I might be overcomplicating things but in addition to syncing when you
login, why not create some daemon that would get a signal from svn to synch.
Basically when you commit from one machine, other machines currently online
will be notified of the change and either notify the user or sync. If a
computer is offline and then comes online, it will then sync. The other
thing is have the same daemon listen for changes in a directory structure
and commit changes automatically. I am a passively lazy person and I really
don't feel like commiting every time i change something... if I have to
speen 30 mins to code something that will save me 20 mins over a course of
time, ill do it. I wonder if a project like this already exists. Like a
snvfs? Just my 2 cents

On 9/22/06, [EMAIL PROTECTED] <[EMAIL PROTECTED]> wrote:

On Fri, Sep 22, 2006 at 07:07:52PM -0700, Tracy R Reed wrote:
> I second this.
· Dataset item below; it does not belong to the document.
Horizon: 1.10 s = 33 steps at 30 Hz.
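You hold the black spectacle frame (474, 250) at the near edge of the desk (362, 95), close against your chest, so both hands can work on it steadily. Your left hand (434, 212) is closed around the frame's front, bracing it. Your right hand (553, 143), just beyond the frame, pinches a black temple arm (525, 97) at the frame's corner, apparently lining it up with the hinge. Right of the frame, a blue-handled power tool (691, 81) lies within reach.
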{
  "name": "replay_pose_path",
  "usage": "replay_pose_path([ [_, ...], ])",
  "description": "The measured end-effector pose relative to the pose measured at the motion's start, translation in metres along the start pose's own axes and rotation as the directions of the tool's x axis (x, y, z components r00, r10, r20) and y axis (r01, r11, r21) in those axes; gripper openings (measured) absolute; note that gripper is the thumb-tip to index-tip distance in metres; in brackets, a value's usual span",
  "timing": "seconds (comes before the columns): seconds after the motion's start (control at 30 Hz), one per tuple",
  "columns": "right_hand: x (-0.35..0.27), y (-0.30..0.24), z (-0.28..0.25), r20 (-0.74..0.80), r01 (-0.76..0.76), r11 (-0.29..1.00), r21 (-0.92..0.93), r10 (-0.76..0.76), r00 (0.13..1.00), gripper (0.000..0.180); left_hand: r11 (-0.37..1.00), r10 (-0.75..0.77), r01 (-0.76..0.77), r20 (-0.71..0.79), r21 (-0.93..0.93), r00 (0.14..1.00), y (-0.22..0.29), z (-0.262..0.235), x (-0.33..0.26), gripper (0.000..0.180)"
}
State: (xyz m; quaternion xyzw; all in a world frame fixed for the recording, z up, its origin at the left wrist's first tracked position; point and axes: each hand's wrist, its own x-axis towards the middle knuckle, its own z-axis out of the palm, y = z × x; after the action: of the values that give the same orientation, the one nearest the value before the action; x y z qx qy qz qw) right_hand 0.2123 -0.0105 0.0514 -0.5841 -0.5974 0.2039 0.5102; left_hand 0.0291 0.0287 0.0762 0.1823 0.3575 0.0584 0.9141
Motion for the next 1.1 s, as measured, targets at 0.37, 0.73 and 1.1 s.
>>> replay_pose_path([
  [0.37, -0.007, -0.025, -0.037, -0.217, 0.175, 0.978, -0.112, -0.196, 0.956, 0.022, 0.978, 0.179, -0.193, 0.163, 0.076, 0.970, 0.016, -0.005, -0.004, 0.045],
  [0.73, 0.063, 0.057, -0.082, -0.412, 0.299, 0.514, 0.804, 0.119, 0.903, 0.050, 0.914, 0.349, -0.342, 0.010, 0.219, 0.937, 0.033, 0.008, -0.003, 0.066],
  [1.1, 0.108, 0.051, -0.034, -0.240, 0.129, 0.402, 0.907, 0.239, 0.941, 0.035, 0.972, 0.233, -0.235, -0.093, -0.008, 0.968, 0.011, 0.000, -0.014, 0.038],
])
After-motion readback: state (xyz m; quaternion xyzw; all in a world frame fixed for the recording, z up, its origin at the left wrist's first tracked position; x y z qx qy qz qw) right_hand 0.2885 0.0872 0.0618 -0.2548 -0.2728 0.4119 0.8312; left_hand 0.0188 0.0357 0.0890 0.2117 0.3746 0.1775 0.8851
I have all of my stuff under version control and when I
> want "my environment" on a new machine which consists of a ~/bin dir
> with some scripts as well as .bashrc, .emacs, .vimrc files etc I just
> check out onto the new machine. If I make a change I commit it and if I
> want a change on a machine that I made and committed from another
> machine I do an svn update. It works great.

Why do I feel like this is something I should have done 6 years ago?